By Matthew E. Milliken
MEMwrites.wordpress.com
May 10, 2017

Occasionally, YouTube’s algorithms offer up something interesting. That happened the other week when I stumbled upon some video clips excerpted from The Black Hole, the poorly received 1979 film that was the first-ever Disney production to receive a PG rating.

When I looked up the film’s release date, I found that it came out on Dec. 21, 1979 — exactly two weeks after the premiere of Star Trek: The Motion Picture. I went to see The Black Hole in the cinema during its initial theatrical run, which meant that that month was full of science fiction excitement and disappointment.

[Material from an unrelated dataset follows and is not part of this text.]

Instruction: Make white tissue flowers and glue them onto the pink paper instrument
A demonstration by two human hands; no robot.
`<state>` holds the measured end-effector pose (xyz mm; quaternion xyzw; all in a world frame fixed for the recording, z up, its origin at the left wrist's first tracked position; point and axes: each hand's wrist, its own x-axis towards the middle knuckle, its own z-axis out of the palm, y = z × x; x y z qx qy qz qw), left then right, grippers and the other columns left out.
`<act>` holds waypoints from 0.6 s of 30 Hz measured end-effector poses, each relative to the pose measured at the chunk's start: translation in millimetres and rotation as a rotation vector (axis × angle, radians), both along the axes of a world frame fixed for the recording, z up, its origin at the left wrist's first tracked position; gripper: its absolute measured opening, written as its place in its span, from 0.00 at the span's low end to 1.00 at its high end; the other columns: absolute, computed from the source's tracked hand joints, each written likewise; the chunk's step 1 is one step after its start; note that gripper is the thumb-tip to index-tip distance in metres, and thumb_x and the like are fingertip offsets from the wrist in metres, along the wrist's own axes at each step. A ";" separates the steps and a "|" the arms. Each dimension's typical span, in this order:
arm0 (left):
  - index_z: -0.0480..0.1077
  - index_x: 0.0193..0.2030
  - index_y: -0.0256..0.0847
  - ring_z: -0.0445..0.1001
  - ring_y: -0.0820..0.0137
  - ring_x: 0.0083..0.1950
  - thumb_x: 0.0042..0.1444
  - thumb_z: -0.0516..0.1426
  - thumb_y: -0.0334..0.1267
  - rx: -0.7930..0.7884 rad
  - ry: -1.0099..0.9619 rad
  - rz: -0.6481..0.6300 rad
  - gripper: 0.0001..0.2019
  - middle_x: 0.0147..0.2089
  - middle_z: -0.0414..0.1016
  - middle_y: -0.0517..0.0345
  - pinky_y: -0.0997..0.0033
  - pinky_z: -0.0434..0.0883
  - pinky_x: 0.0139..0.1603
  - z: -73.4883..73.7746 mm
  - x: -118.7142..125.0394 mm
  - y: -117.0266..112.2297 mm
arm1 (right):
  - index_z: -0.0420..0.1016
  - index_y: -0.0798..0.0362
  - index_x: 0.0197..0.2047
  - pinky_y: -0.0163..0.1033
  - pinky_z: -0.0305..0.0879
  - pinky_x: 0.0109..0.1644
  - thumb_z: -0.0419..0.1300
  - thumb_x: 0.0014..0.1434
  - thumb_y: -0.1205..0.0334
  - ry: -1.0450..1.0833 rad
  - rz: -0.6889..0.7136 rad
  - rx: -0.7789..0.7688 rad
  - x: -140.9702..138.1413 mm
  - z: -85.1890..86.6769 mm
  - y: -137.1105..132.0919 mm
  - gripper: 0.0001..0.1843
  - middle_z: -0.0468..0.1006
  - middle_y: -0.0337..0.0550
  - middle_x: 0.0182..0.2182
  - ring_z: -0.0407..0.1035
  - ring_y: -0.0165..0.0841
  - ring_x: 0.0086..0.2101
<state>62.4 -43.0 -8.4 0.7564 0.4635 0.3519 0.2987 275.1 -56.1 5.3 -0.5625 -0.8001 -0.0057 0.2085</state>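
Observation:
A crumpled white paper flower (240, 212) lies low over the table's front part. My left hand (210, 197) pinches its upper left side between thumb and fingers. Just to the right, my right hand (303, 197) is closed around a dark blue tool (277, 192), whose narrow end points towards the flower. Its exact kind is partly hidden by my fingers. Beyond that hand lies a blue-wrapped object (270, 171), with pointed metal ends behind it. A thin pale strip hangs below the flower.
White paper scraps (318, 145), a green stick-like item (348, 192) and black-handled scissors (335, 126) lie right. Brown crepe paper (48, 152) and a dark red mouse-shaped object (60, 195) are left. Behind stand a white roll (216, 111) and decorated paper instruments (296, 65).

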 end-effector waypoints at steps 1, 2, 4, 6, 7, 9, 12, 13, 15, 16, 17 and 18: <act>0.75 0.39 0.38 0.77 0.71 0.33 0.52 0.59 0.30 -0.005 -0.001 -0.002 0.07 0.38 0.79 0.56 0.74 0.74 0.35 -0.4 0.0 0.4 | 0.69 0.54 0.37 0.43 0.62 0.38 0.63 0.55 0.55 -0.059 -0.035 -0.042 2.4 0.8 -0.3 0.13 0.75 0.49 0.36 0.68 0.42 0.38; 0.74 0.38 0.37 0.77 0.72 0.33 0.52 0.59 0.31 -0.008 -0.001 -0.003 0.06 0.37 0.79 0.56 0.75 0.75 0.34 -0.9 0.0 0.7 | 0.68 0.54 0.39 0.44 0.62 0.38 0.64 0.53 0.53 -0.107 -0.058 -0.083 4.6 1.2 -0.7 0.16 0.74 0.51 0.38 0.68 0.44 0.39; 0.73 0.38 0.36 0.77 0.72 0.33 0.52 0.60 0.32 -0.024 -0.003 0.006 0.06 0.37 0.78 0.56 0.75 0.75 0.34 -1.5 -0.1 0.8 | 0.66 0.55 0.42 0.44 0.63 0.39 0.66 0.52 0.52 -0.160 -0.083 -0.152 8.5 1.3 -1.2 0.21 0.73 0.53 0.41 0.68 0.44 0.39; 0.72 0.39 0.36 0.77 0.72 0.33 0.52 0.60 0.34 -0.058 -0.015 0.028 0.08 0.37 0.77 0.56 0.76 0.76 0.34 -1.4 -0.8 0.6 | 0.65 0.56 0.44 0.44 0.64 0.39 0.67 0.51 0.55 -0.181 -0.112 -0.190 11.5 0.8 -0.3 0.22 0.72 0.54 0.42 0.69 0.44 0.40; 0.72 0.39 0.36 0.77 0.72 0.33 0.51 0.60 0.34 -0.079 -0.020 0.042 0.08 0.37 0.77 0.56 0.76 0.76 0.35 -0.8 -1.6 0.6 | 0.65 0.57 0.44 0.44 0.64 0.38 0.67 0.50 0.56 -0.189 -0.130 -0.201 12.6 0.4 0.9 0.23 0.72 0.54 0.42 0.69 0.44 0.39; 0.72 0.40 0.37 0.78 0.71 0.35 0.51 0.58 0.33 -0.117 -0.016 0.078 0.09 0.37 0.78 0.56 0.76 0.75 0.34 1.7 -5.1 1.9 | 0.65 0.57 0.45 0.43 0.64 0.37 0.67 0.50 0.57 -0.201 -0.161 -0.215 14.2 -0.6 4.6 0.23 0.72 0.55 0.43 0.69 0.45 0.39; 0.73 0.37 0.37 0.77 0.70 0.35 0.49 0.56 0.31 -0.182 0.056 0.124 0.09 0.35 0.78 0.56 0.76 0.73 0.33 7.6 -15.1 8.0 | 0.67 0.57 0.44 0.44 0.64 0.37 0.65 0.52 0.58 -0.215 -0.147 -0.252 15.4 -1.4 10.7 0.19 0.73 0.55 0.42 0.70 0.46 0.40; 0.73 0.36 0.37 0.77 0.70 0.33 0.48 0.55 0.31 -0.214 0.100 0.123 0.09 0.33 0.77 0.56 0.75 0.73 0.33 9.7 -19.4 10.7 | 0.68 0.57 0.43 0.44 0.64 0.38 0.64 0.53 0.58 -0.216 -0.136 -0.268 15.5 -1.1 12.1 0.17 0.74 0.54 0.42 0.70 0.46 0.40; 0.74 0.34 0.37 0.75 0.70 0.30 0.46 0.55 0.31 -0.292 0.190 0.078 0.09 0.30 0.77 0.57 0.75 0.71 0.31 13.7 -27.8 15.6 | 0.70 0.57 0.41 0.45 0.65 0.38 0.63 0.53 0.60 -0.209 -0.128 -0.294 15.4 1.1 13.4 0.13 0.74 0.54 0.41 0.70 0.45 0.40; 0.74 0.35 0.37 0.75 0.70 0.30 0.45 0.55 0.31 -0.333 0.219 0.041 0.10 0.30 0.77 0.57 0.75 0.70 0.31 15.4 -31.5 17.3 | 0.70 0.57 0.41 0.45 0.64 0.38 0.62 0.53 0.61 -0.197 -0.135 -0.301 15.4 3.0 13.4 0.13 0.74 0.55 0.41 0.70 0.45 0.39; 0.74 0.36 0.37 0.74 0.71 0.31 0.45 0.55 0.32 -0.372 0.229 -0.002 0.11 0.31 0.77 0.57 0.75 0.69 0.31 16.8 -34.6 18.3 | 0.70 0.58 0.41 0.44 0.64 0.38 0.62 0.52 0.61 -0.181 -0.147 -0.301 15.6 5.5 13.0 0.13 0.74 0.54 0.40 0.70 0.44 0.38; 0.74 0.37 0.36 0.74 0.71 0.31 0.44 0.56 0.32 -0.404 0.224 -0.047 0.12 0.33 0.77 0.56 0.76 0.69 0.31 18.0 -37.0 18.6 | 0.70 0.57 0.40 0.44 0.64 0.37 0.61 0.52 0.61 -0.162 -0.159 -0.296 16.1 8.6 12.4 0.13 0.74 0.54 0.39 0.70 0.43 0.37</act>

The nearest art-house cinema to my current home is the Carolina Theatre in downtown Durham, N.C. The Carolina regularly shows old science fiction, horror and fantasy movies, and a few years ago, they brought in The Black Hole for a showing. Naturally, I went.

The film that had disappointed young me also disappointed adult me, albeit for somewhat different reasons. But that hasn’t stopped me from returning to movies (and occasionally books) that my younger self enjoyed. Which, not at all coincidentally, will be the topic of my next post…

Crash bang pop! (In which nothing much happens)

March 11, 2017

By Matthew E. Milliken
MEMwrites.wordpress.com
March 11, 2017

So about that car crash…

North Buchanan Boulevard is a quiet street; even more so at night. And as previously noted, this particular moment on this particular Saturday evening, things were especially quiet. So I was quite surprised when, as I crossed the intersection of Buchanan and West Knox Street, I heard a loud POP! and glimpsed a shower of sparks in my rear-view mirror.

I wasn’t sure what had just happened; rather incongruously, it seemed like someone had set off a single pyrotechnic item. Had a street light or maybe a transformer exploded?

The good samaritan in me felt the need to report this. Was this a matter for 911, or should I call the power company, or perhaps the police department’s non-emergency number. I didn’t know, in part because I did not know what had just happened.

I turned left at the next intersection, parked on Englewood Avenue, exited my car and began walking briskly back toward the site of the…well, whatever had just gone pop.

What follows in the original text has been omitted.